Эскизы декораций были исполнены по принципу панно — впоследствии по ним были написаны задники. Костюмы представляли собой балахоны из белой бязи (на каркасах), расписанные красками, иллюстрирующие характер каждого персонажа, и головными уборами были цилиндры — также расписные. (Портнихой была Мария Сысоевна, жена Луппиана [592]. На следующих спектаклях, кажется, Терентьев отказался и от костюмов, и от задников, расписанных филоновцами.)
Постановка вызывала бешеное возмущение. Перед открытием Павел Николаевич не спал ночь, дописывая чьи-то картины, а на спектакле, крепко держась за ручки кресла и прямо сидя в нем, — спал.

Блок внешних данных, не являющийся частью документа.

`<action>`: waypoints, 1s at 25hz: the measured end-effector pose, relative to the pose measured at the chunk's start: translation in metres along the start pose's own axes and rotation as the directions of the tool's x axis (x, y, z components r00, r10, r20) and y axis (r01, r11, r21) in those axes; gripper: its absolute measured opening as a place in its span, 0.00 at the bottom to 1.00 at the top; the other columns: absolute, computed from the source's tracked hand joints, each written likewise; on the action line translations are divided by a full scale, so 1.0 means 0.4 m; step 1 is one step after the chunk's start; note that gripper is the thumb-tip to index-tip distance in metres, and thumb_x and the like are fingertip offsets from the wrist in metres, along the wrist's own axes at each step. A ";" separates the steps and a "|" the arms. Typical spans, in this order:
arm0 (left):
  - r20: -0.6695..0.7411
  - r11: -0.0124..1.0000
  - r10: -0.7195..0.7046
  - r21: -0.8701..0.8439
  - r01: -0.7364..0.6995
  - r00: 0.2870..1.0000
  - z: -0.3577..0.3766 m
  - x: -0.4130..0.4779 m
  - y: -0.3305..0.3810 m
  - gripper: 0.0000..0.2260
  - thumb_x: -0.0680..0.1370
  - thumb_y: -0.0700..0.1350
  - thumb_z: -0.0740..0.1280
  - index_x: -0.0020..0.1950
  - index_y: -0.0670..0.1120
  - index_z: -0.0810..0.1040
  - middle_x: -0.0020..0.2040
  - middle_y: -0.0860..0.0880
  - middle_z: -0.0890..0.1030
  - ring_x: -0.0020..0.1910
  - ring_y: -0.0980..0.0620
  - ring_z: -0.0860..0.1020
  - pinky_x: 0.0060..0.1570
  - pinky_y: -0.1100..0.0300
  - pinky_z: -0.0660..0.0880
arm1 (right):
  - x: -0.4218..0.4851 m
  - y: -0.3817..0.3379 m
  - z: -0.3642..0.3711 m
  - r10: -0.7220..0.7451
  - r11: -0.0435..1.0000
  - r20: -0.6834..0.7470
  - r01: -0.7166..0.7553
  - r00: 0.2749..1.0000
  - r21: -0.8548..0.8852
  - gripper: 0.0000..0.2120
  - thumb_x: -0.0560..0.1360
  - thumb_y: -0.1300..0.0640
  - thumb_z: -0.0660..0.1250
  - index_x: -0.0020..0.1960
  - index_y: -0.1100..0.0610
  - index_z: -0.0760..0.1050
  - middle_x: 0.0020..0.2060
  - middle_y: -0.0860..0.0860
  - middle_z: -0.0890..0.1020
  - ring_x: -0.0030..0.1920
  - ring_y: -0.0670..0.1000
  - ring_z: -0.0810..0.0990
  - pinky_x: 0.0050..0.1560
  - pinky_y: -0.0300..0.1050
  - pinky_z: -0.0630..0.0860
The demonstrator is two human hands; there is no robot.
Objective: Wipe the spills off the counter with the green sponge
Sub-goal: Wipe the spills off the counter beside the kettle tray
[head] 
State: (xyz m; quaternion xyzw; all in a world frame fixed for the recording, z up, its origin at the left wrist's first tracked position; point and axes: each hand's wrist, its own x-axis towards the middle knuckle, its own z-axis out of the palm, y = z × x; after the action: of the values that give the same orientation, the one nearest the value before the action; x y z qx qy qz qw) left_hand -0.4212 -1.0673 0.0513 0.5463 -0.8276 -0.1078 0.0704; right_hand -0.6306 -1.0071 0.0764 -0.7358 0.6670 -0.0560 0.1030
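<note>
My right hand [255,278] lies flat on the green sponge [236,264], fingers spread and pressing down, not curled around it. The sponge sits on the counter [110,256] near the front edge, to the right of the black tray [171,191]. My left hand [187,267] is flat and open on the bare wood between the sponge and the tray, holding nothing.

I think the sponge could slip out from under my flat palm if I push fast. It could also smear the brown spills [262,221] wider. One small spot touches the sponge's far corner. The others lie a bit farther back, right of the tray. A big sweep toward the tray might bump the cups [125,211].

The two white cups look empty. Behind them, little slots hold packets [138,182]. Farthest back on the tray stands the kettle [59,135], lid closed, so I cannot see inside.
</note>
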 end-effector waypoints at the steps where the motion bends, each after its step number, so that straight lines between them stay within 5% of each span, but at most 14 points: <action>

Зрелище было замечательное, все-все было расписано, по белому фону — разноцветие! На заднике — страшные морды; по-нашему, все это имело смысл и символику.
Характерным элементом постановки были большие черные шкафы, передвигающиеся и образующие различные комбинации. Их было довольно много, они были прямоугольные, одностворчатые, и они то все враз открывались, то в них входили и выходили люди. (Это было «стянуто» у Мейерхольда — у того было много черных дверей, которые открывались, закрывались, из них получались конструкции, а в них ставили настоящие вещи. Мейерхольд не любил театральный реквизит, а покупал по антикварным магазинам множество подлинных старинных вещей.)
Шкафы переезжали, на них влезали действующие лица, передавали друг другу стулья. Сцена в трактире (знаменитая) между Хлестаковым и Осипом происходила так: Хлестаков сидел на шкафу, в цилиндре, а Осип снизу кидал ему стулья во время диалога (тот их как-то ставил…)
Во время антракта по верху занавеса, отделяющего эстраду, по веревочке Терентьев пустил бегать крыс. Они никак не могли спуститься; их было десять или двенадцать штук.
Филонов, однако, постановкой не был доволен, говорил: «Если бы мы так работали, у нас ничего бы не получилось».
Терентьев и его постановка — это был безумный фонтан фантазии. Все новое — новые методы, принципы соображения. Потом такой же был режиссер Каплан («Нюренбергские мейстерзингеры» в Малом оперном театре). С ним невозможно было работать художнику: не успеешь что-то сделать, как все тут же надо переделать по-новому.